El triángulo del fuego. Y algo más.


Oxígeno
Todo el que puede contener un piso de setenta metros cuadrados, de dos metros y medio de altura, o sea, ciento setenta y cinco metros cúbicos. A esto hay que restarle, tirando alto, un diez por ciento de volumen ocupado por muebles, puertas y trastos. Ciento cincuenta y siete coma cinco. Teniendo en cuenta que el aire contiene un veintiún por ciento de oxígeno, tenemos un total de treinta y tres metros cúbicos (despreciando los decimales aquí).
Calor
No mucho. Según la Agencia Estatal de Meteorología, unos doce grados de temperatura, en la ciudad que habito, en el día y la hora estimada en que se desencadenó, aunque, para estas fechas, por encima de la media, si no dejamos de lado que nos encontramos en pleno invierno.
Combustible
El televisor de cuarenta y seis pulgadas. Las cortinas. Los libros. La colección entera de posavasos (más de tres mil ejemplares). Los cedés. Los vinilos de la infancia y de la juventud.
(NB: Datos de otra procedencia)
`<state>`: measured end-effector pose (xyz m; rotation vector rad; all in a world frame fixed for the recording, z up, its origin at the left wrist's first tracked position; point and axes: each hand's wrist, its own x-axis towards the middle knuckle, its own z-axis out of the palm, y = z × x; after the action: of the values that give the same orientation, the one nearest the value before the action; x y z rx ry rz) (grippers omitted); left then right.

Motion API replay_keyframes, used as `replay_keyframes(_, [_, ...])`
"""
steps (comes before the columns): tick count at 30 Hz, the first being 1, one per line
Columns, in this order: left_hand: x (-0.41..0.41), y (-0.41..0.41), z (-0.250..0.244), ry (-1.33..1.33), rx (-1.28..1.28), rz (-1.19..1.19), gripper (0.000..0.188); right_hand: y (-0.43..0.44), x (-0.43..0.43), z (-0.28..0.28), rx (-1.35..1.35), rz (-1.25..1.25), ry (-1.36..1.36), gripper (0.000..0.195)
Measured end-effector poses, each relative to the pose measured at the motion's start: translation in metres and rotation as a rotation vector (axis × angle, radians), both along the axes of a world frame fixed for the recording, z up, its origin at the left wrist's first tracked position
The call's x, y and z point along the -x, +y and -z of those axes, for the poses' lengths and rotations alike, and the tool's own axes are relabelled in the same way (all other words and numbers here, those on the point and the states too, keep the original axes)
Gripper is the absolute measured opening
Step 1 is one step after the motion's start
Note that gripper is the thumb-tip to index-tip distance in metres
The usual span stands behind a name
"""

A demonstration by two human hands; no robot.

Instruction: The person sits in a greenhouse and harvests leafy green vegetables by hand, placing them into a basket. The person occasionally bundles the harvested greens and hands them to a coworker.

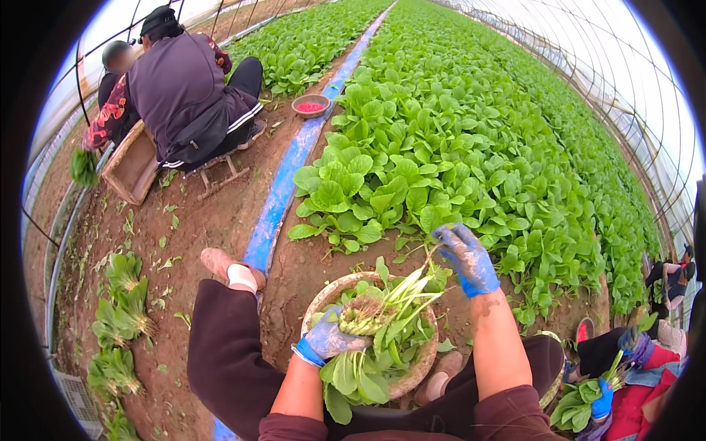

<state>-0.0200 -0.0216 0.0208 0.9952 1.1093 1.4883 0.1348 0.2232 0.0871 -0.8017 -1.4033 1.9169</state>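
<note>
My left hand (332, 337), in a soil-stained blue glove, grips a bunch of leafy greens (367, 318) with pale stems and brown roots. The bunch is over a round, mud-smeared basin (325, 292) between my legs, and more green leaves lie in the basin. Up and to the right, my right hand (468, 258), also in a dirty blue glove, pinches a thin, stringy root or stem by the fingertips. Some pale stems beside it slant toward that hand. Just beyond stand rooted leafy greens (358, 193) in the soil.
A blue strip (287, 176) runs along the ground, with a small bowl of red items (310, 106) on it. Tied bunches (122, 314) lie on the left soil. One co-worker (171, 93) sits by a wooden crate (132, 165); another's gloved hand (603, 399) holds greens at lower right.
</note>
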Motion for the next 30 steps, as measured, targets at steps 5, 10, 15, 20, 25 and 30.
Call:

El portátil. La copia de seguridad del portátil con diez años de trabajo. El sofá. La cama. La mesa. Las sillas. Las fotos de toda una vida (la mía). Las fotos de todas unas vidas (hasta cuatro generaciones de la familia). Las joyas de la abuela. Las reliquias del abuelo. Los trajes. Las camisas. Las chaquetas. Toda la ropa. Las cartas de mi novia alemana de la adolescencia. Y hasta la puerta principal, que se dobló sobre sí misma. Una vida de mierda.
Algo más
De cincuenta a cien mil euros, pagando la prima anual más alta. Bendito triángulo.

Un encargado en apuros


Hace ya casi dos semanas que me encuentro aquí, sin poder salir, esclavo de sus erráticos actos y caprichosos comportamientos.
Durante los primeros días fueron sólo unos pocos. Yo, mientras me dedicaba a mis quehaceres cotidianos, como arrancar las malas hierbas y recolocar los crisantemos, los saludaba, no sin disimular mi sorpresa y terror, sobre todo al principio.
Sin embargo, a medida que transcurren los días, mi incomodidad va en aumento. Por cada uno que decide despertar, tengo por delante dos horas de arduo trabajo para tapar debidamente el agujero y dejar la tierra plana. Por desgracia, no parece que se den cuenta en absoluto de su grosera conducta, ya que, hasta el momento, ninguno de ellos ha mediado palabra para disculparse siquiera.
Lo peor, creo yo, es la cara de estúpidos que lucen, en su mayoría. El hecho de que algunos de ellos carezcan de algún miembro, ya sea superior o inferior, y que todos tengan la piel a tiras no mejora para nada la situación. Un día de éstos me lío a palazos y les devuelvo a su sitio, de donde nunca debieron salir.

Mi semana


Lunes
El fonendoscopio, sobre la mesa. Aún con su bata de médico. Salva vidas cada día en el hospital donde trabaja. O al menos, lo intenta.
Martes
Los lienzos se amontonan por toda la habitación. Un talentoso pintor, seguro que expone en las mejores galerías del país. Y del extranjero. Sí, también del extranjero.
Miércoles
Planos y más planos, esparcidos por todo el habitáculo. Un exitoso arquitecto, que diseña los rascacielos más audaces. En Nueva York. Bueno, donde sea.
Jueves
La guitarra en un rincón. Parece una gran estrella del rock. O del pop. Sí, mejor del pop. Seguro que las chicas están locas por él. Eso dicen.
Viernes
Con mi traje gris, como cada día, después de salir de una aburrida oficina, de un absurdo trabajo sin sentido. El lunes, volveré a ser otro.